If all you were able to do is listen to the network traffic, then yes, you're right.
But we're talking about a special case here, where the online banking is being done from within a VM. In that special case, malware installed in the host OS can monitor both the keystrokes and mouse events that are going to the VM in addition to the network traffic.
If I were going to write malware to try to steal usernames and passwords for "interesting websites", I'd wait until I saw network traffic to one of those sites, and *then* start logging keystrokes and mouse events. The fact that the network traffic is HTTPS doesn't matter. All that matters is *where* it's going, and HTTPS doesn't hide that. I don't care about the payload of the packets or what pages you're requesting. All I care about is the DNS name of the computer you're sending data to.

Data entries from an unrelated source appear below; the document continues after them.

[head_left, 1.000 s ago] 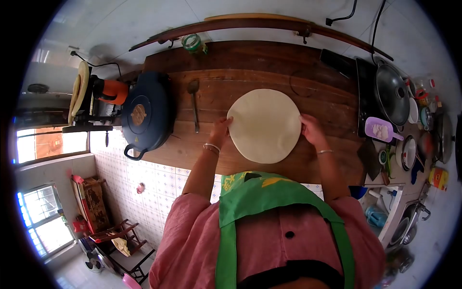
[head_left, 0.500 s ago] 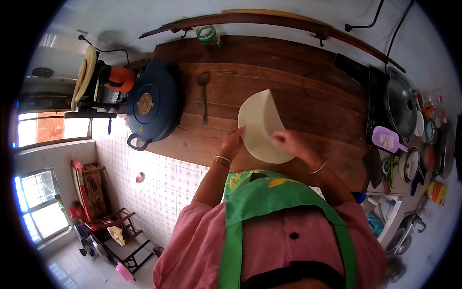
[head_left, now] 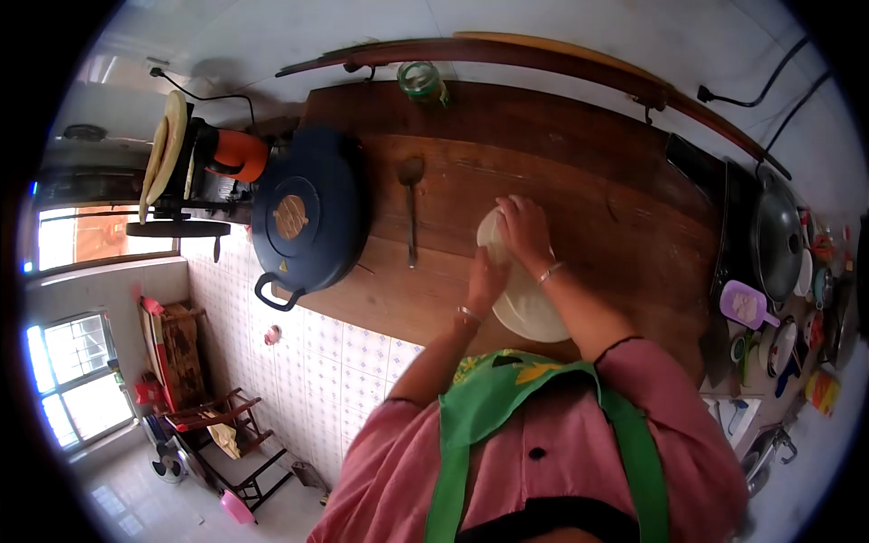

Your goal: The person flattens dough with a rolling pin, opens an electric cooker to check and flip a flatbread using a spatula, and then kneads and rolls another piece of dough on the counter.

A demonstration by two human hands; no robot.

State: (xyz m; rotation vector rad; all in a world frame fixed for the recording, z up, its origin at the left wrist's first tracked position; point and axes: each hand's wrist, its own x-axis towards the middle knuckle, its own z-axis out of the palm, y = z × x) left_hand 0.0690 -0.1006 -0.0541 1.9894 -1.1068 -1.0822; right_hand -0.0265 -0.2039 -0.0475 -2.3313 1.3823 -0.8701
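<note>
A pale, flat sheet of dough (head_left: 529,310) lies on the brown wooden table, its lower rounded end near the table's front edge. My left hand (head_left: 489,279) grips the sheet along its left side, fingers pointing away from me. At the far end, my right hand (head_left: 525,228) reaches over the dough with fingers bent down and closed on its top edge. My right forearm and hand hide the sheet's right side. To the left of the hands a dark metal spoon (head_left: 412,213) lies on the wood.
A round blue electric pan (head_left: 312,217) with its lid down stands left on the wooden table (head_left: 579,172). A glass jar (head_left: 421,81) is at the back. Rightward are a wok (head_left: 778,237) and a purple scoop (head_left: 745,305) holding white stuff. Flat breads (head_left: 163,154) sit far left.
My right hand has moved up and away from me, from the sheet's right side to its far end. My left hand has slid a little onto the dough. The view has shifted slightly.
</note>
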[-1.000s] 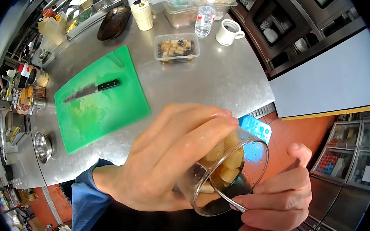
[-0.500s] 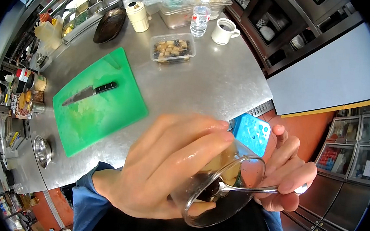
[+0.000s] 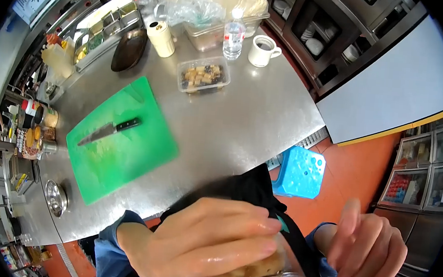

When the malware is installed in the same machine (real or virtual) as the online banking, you can log only the keyboard and mouse events that are beingg sent to the web browser and ignore everything else. What I proposed above allows you to further limit the data you have to sort through by only logging the keystrokes that are likely to result in data being sent to the websites I care about.
If there's a VM between the malware and the browser, you can no longer monitor just the keystrokes going to the browser -- you have to sift through *everything* that's being sent to the VM. But you can still use the network traffic to provide you with some context of what is likely to be interesting and what isn't.